(Problem details)
Leave the pictures out and repeat the rest of the data below exactly.
*** Dataset extract ***
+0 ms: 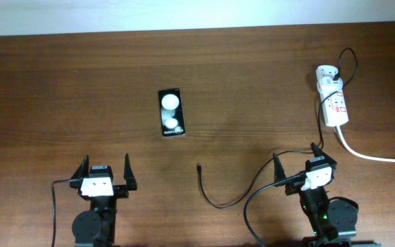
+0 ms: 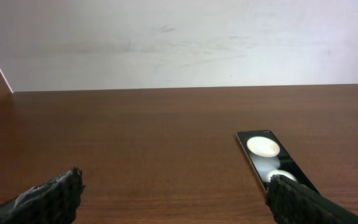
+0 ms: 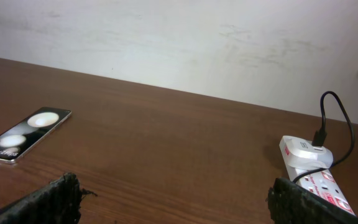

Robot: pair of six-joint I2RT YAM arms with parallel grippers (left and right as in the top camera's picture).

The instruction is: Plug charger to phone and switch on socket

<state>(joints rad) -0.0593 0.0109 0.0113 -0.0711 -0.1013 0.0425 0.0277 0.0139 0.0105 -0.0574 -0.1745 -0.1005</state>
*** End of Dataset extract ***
(Response)
+0 ms: 
+0 ms: 
+0 ms: 

Robot: pair of six-joint I2RT YAM arms with parallel grippers (left and right as in the top camera's picture).

The instruction is: Plug charger to phone and switch on socket

<state>(joints rad) -0.0593 0.0109 0.0113 -0.0711 -0.1013 0.0425 0.0277 0.0139 0.0105 -0.0574 -0.1745 -0.1005</state>

Nothing remains to be added to the answer.